Потом они долго сидели, не произнося ни слова.

— И все-таки я не могу понять, почему Геракл сохранил память! — вдруг ударил себя кулаком по колену Лукавый. — Не знаю, что было бы для него лучше; но понять — не могу! Отчего так вышло, Владыка?! Оттого, что их двое? Или оттого, что он — тень бога?!

— Может быть, Гермий. Все может быть. Но ты хорошо сказал — тень бога… Есть ли тени у нас, Лукавый? Молчишь?

— Молчу.

— Правильно делаешь. Ведь если тот Геракл, что сейчас пьет нектар на Олимпе и спит с Гебой, помнит лишь то, что сохранилось о нем в памяти людей, в мифах и легендах — а он помнит только это! — может быть, это люди сделали его таким?! А настоящая память двух братьев-близнецов, Алкида и Ификла — она здесь, в Эребе? И именно потому его тень не забывает ничего?! Но тогда я задаю себе вопрос: люди создали нового бога по имени Геракл, их память возвела его на Олимп. И я задаю себе второй вопрос, Гермий: кто создал нас?!

— Как это кто?! — Лукавый чуть не свалился с камня, на котором сидел. — Ну ты, дядя, скажешь! Водички из Леты нахлебался?! Уран и Гея, титаны, Крон, потом вы, старшее поколение, потом мы, ваши дети…

— Это я помню, — очень серьезно произнес Аид. — Но что если не было Урана и Геи, Крона и его жены Реи, пещеры на Крите и Титаномахии… не было ничего! Что, если все это придумали люди, что если они создали нас — таких, какие мы есть, какими помним себя! Что если они СОТВОРИЛИ нас?! Что если правда — это, а не то, что мы помним?!

Гермий потрясенно молчал.

— Впрочем, это всего лишь мои догадки, и, скорее всего, мы никогда не узнаем, как все обстоит на самом деле; кто возник прежде — люди или боги? В любом случае, мы такие, какие есть, и сейчас мы зависим от смертных; а они от нас — уже нет. Почти…

— И что, нет никакой надежды? — тихо спросил Гермий.

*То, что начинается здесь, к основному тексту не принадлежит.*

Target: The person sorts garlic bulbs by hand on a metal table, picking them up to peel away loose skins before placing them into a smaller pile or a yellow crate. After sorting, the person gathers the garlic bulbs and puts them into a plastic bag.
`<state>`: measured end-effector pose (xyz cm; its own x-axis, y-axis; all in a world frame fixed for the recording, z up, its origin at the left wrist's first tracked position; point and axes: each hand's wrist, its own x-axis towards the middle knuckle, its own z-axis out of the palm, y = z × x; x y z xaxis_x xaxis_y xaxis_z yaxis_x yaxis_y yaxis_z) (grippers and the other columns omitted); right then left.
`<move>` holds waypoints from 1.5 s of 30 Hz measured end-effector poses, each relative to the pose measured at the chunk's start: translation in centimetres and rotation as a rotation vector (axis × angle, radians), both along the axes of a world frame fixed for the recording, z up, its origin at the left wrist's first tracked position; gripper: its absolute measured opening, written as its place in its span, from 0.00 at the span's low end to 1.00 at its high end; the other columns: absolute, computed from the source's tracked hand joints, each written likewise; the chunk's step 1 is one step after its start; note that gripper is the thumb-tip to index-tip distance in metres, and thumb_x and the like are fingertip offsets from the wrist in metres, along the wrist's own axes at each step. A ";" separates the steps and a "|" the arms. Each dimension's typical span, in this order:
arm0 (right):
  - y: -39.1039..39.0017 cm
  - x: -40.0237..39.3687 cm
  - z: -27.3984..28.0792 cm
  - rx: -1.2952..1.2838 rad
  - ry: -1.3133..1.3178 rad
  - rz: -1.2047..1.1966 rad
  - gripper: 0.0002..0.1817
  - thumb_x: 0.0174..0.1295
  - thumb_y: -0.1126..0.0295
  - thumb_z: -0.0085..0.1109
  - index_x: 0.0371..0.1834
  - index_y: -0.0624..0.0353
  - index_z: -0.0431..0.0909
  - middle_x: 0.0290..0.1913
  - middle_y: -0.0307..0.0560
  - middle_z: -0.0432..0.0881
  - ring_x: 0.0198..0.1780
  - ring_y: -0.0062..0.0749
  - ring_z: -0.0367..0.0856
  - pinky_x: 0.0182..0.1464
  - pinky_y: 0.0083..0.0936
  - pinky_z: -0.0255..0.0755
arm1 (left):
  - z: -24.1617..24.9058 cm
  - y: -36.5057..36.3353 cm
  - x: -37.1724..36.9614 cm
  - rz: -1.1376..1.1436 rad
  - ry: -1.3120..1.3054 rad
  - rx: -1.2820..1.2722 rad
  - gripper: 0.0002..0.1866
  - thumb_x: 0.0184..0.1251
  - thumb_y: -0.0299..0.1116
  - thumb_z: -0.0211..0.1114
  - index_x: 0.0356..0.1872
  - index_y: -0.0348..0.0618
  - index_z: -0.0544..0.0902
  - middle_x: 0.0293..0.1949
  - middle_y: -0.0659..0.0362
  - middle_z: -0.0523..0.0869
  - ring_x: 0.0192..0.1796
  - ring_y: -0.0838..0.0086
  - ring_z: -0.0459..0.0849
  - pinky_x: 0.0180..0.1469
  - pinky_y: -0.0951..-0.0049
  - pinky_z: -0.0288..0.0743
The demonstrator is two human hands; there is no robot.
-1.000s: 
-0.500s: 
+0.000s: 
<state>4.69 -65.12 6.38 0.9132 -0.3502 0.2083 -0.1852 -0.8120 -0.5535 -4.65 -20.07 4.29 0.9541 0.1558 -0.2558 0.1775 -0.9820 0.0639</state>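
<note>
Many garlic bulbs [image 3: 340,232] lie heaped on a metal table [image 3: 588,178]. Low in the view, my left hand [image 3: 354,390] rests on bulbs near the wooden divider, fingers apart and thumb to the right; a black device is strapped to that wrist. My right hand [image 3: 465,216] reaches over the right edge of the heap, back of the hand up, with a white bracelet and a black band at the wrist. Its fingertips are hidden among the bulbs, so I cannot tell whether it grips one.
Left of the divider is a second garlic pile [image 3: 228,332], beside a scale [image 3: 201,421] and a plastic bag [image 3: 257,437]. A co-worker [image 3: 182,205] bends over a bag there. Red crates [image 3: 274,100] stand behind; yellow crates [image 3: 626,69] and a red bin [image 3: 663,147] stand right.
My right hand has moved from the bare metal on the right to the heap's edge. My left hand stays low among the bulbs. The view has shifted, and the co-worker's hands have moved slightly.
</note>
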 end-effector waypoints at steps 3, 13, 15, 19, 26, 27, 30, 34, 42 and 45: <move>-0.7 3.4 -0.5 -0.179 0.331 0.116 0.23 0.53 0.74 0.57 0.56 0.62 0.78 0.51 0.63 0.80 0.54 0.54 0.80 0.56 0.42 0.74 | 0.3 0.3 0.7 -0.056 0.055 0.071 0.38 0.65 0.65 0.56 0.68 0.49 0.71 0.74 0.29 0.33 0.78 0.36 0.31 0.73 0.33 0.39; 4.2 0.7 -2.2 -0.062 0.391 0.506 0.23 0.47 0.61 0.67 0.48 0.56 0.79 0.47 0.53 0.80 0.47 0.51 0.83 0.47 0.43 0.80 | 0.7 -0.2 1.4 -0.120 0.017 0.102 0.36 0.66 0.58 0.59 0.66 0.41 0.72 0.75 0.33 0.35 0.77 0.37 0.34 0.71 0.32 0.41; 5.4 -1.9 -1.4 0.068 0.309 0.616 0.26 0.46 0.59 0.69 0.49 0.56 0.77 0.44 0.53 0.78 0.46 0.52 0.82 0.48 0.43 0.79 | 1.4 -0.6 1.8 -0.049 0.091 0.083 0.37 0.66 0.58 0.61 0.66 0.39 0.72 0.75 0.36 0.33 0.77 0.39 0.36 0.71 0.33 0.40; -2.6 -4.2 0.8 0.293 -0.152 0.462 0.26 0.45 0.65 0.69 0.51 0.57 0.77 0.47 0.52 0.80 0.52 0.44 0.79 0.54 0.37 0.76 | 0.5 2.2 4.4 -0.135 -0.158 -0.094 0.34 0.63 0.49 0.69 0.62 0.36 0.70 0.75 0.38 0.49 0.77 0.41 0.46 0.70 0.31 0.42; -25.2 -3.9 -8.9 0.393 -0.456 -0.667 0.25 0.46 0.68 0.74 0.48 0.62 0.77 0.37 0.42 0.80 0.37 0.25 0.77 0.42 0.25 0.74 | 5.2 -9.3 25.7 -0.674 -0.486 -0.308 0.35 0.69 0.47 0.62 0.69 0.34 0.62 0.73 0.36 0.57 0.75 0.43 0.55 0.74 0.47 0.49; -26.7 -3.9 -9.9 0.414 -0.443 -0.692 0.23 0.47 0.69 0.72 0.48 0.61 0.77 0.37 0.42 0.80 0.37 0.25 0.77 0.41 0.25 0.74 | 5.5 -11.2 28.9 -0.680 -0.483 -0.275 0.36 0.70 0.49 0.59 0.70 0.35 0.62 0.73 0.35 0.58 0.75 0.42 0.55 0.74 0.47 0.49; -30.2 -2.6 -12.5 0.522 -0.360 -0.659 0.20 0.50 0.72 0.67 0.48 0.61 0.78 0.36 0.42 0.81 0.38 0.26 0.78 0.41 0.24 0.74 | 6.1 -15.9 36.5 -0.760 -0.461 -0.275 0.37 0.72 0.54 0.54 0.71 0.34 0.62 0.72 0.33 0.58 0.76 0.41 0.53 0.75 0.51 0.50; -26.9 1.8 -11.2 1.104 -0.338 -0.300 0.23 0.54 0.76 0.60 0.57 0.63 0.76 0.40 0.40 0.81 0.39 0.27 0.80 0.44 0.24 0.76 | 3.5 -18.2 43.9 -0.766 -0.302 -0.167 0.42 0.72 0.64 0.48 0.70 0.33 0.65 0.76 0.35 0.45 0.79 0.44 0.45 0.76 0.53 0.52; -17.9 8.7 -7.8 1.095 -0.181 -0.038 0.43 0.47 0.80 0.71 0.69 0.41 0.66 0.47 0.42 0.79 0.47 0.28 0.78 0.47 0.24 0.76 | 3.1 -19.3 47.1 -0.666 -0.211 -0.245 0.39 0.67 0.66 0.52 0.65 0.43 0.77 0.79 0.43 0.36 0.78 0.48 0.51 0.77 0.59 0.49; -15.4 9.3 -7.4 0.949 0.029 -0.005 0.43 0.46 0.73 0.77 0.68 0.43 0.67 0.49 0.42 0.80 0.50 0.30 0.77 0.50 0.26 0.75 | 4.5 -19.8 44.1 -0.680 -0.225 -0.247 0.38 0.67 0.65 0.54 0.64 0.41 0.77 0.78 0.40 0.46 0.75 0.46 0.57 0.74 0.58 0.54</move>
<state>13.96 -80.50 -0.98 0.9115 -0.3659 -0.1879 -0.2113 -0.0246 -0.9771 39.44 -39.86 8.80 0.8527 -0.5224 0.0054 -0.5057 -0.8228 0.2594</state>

— Надежда? — горько усмехнулся Аид. — Ты говоришь, как смертный. И поэтому для тебя надежда еще есть. А для остальных… не знаю. Возможно, наша последняя надежда — это он. Геракл. Тот, который находится здесь. Тот, который сохранил настоящую память. Значит кто-то помнит и о настоящем Геракле. А вместе с ним — и о нас. Настоящих. Все-таки не зря говорят, что Геракл держал на плечах небо с богами. Он и сейчас его держит, Гермий.

— Если он захочет уйти, Кербер выпустит его, — дрогнувшим голосом сказал Лукавый. — И, виляя той змеей, которая заменяет глупому псу хвост, проводит до мыса Тенар.

— Проводит, — кивнул Аид. — Только он не уйдет. Ты видел их?

— Их?

— Тогда смотри.

Багровый сумрак поредел, и где-то впереди обозначилось блеклое пятно.

Выход.

Выход в мир живых.

И на фоне серой предутренней дымки, на фоне этого блеклого пятна, от которого шел тусклый, размытый, неуверенный свет, отчетливо вырисовывались контуры трех фигур.

Пожилой мужчина в заношенной до дыр львиной шкуре положил руку на среднюю голову неподвижно замершего адского пса — и силуэт мужчины слегка двоился, не давая понять до конца, один он или все-таки их двое?

У ног его сидел угловатый юноша, задумчиво пересыпая что-то из ладони в ладонь.

Песок?

Пепел?

И все трое молча смотрели туда, где вот-вот должно было взойти солнце.